Advice to health researchers: absorb the incidental, accept language is imprecise and loaded with resonance/meaning.

I, in turn, wonder whether you will listen to me at all or whether you will ignore me in the name of the ‘evidence’ you choose to focus on, as if I were not speaking to you. So, please, at least spare me the ‘resonance/meaning’, as there is a limit to which I can tolerate being patronised.

 

6 Comments
  1. This. All of this.

    And it’s not just an imperative made by clinicians, the whole fecking NHS seems to be riddled with narrative-itis!

    I’m currently 6 months into a 30-day NHS Complaint process which has gone from bad to beyond bloody ridiculous. It currently feels as though the Complaint Team has inexplicably passed my correspondence over to the Amateur Dramatics Team for the purpose of re-enacting my original complaint, which was about precisely about the problem of feeling unheard/ignored.

    Six months of obtuse emails, two “final” response letters, and I am just now being asked to attend a meeting to clarify what it is that I would like to be investigated…

    I know I’m not actually the one that is going mad, because I have copies of the eleventy times I have already re-hashed the same problem in writing. But the way I keep being invited to clarify my story, I feel as though my head might explode sometime very soon. I clearly haven’t yet told a story that anyone wants to hear.

    I think that what most of us hope for when we first share our narrative of any given illness, is that we will be working towards the the kind of catharsis you get from a Three-Act Play. Of course, life and illness are not always so clear cut, but too often lately I’ve felt as though I’ve been drafted in to serve as unpaid scriptwriter for yet another episode of an endless soap opera.

  2. In my practice as a clinician and trainer of GPs and medical students, the narrative imperative is an imperative upon the clinician to listen more deeply to what is being said (by patients and others)

    1. Dariusz Galasinski

      Yes, but look at it from my, the patient’s, point of view. The more you want to listen, the more I must say something. What if there is nothing to say?

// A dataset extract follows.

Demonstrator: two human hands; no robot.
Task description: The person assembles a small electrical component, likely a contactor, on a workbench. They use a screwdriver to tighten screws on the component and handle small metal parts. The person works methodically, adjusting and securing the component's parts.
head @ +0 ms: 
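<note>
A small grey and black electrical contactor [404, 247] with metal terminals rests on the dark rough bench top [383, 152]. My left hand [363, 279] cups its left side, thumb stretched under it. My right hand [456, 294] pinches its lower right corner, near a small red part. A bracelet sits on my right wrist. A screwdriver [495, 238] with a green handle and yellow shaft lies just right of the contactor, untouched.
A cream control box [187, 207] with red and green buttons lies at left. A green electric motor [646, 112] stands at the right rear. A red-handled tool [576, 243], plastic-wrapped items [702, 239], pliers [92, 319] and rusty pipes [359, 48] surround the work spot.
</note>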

  3. Thanks for this Dariusz. One of the ways I try to address these legitimate concerns is by trying to use the verb (narrating) rather than the noun (narrative). I hope this allows for forms of narrating that need not have any structure, can be fragmentary or silent, or include dissent. I still regard narrative medicine as an advance on more paternalistic approaches including “biopsychosocial medicine” (ugh) “patient-centred care” (yuk) or unexamined ones with no principles or landmarks to guide ethical conduct. John Launer

    1. Dariusz Galasinski

      John, thank you for your comment. You raise an interesting issue of narrative medicine moving away from the more paternalistic approaches. I agree with you on the whole and focusing on what I do (narrating), rather than the product (narrative) is probably a way forward. I suppose I wanted to suggest that also narrative medicine is ‘unfinished’, so to say.